Semiha Topal, an assistant professor in the department of sociology of Fatih University in Istanbul, contributed to the practical significance of the conference by providing alternative solutions to the problem of low percentage of girls’ enrollment in the educational system of Afghanistan. Similarly to Burde, Topal supported her suggestions by presenting the results of the research that she has done previously in this country. Topal put the main focus on the role of the civil society actors in the improvement of the education. More specifically, she emphasized the example of the Afghan-Turkish schools in order to show the relevance of the civil society in the process of promoting the girls’ right to education. The quality of the education in these schools is the main factor, which creates incentives for the parents to send their girls to school. This, according to Topal, proves that Islam is not the main reason for the low percentage of girls’ enrollment in Afghan schools. The focus should be more on the quality of the education that the schools offer and on the security that the government maintains and which is essential for the proper functioning of the schools.

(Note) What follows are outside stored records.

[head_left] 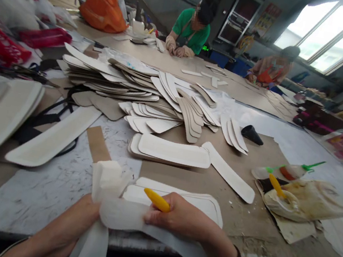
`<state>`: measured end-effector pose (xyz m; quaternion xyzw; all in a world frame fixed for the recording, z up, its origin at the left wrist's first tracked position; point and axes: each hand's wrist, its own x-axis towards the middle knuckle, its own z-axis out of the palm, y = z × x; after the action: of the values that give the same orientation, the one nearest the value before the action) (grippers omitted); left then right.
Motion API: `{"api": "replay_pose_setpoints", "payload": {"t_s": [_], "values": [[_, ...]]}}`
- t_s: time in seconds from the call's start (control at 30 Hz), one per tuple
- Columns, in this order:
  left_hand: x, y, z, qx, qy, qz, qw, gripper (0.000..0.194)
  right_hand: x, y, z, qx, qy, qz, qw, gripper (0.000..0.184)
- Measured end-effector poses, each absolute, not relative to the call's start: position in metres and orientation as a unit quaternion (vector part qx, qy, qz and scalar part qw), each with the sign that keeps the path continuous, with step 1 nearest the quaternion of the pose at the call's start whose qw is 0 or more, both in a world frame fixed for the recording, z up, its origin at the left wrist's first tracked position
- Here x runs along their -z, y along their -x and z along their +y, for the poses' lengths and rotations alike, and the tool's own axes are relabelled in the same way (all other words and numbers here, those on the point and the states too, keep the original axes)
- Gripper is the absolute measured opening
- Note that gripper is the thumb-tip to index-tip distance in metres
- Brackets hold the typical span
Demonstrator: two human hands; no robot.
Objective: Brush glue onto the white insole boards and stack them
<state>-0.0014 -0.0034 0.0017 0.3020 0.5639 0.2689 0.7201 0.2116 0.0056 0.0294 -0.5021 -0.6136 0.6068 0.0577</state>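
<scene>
Strip of thin white material (126, 214) spans the space between the two hands, low over the near edge of the desk (52, 200), its tail hanging below the right wrist. The right hand (177, 216) closes round a yellow-handled tool (158, 200) and meets the strip with its thumb; the tool's working end is hidden in the fist. The left hand (80, 221) sits behind a folded white bundle (107, 179), its fingers covered, so I cannot tell how they grip. With one hand doing double duty, a light thumb pinch would probably serve best, leaving the handle steady in the palm and its tip turned away from the material. Something this thin likely creases easily, so even tension between the hands matters more than force. White panels (180, 193) lie just beyond the right hand; raised wrists would avoid dragging the loose tail across them.
</scene>
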Motion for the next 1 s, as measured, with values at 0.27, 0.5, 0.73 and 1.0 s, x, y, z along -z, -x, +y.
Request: {"api": "replay_pose_setpoints", "payload": {"t_s": [0.27,0.5,0.73,1.0], "values": [[0.017,0.012,-0.006,-0.273,-0.218,0.545,0.762,0.038,-0.017,-0.224,0.016,-0.536,0.572,-0.620,-0.013,0.028],[0.006,0.008,-0.003,-0.247,-0.316,0.563,0.723,0.034,-0.016,-0.227,0.018,-0.507,0.588,-0.627,-0.051,0.024],[0.010,0.001,-0.003,-0.239,-0.388,0.586,0.670,0.028,-0.019,-0.228,0.019,-0.498,0.585,-0.636,-0.074,0.021],[0.007,0.002,-0.001,-0.234,-0.383,0.584,0.676,0.032,-0.028,-0.232,0.020,-0.480,0.577,-0.652,-0.107,0.023]]}}
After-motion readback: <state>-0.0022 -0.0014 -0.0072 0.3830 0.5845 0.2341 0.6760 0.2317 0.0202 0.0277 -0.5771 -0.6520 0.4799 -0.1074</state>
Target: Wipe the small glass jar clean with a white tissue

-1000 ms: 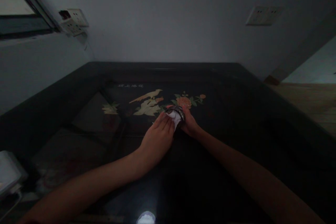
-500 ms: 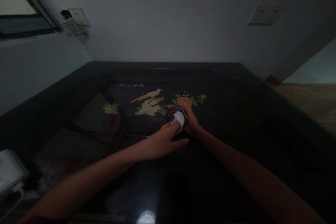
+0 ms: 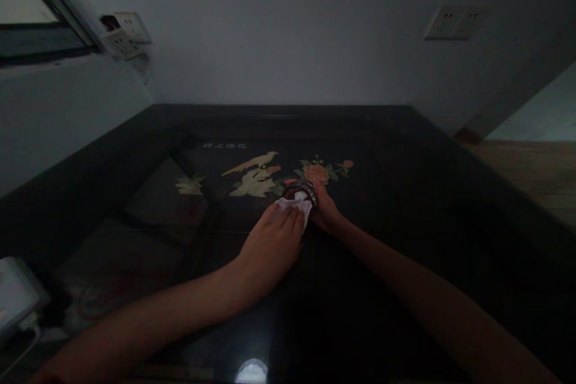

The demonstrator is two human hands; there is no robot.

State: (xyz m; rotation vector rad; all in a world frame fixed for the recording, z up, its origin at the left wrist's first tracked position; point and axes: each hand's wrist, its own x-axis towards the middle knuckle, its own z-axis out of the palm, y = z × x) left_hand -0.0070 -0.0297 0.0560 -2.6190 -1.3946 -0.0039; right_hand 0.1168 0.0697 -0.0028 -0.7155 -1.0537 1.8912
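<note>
Dark round cup (image 3: 311, 192), one, above or on the glossy black counter (image 3: 405, 192), contact unclear; at its 4 o'clock, right hand (image 3: 327, 211), curled about its side, fingers largely hidden; at its 7 o'clock, left hand (image 3: 273, 241), fingers bent over a white tissue (image 3: 307, 206) at the cup's mouth. Painted bird (image 3: 256, 163), at 10 o'clock; orange flower (image 3: 315, 173), 1 o'clock; white box (image 3: 17, 291), corded, well apart, between 8 and 9.

Dark vessel (image 3: 310, 191), perhaps cup, partly hidden behind white cloth (image 3: 294, 206); white device (image 3: 15, 291) cut off by left edge.
</note>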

The conference ended with some conclusions that combined the basic ideas of all of the discussants. One of them was that both the quantity, explained by Burde who pointed to the community based education facilities, and the quality of the education, which was emphasized by Topal by referring to the Afghan-Turkish schools, should be provided by the national and international systems of governances. This would make the best incentives for parents to send their girls to school. Dr. Wahidyar concluded the conference by expressing his gratitude to the managers of the Afghan-Turkish schools, and by thanking both the friends of Afghanistan for helping this country in its struggle to improve the availability of the national education to everybody, and the enemies of Afghanistan for challenging the authorities and creating further incentives for a better work.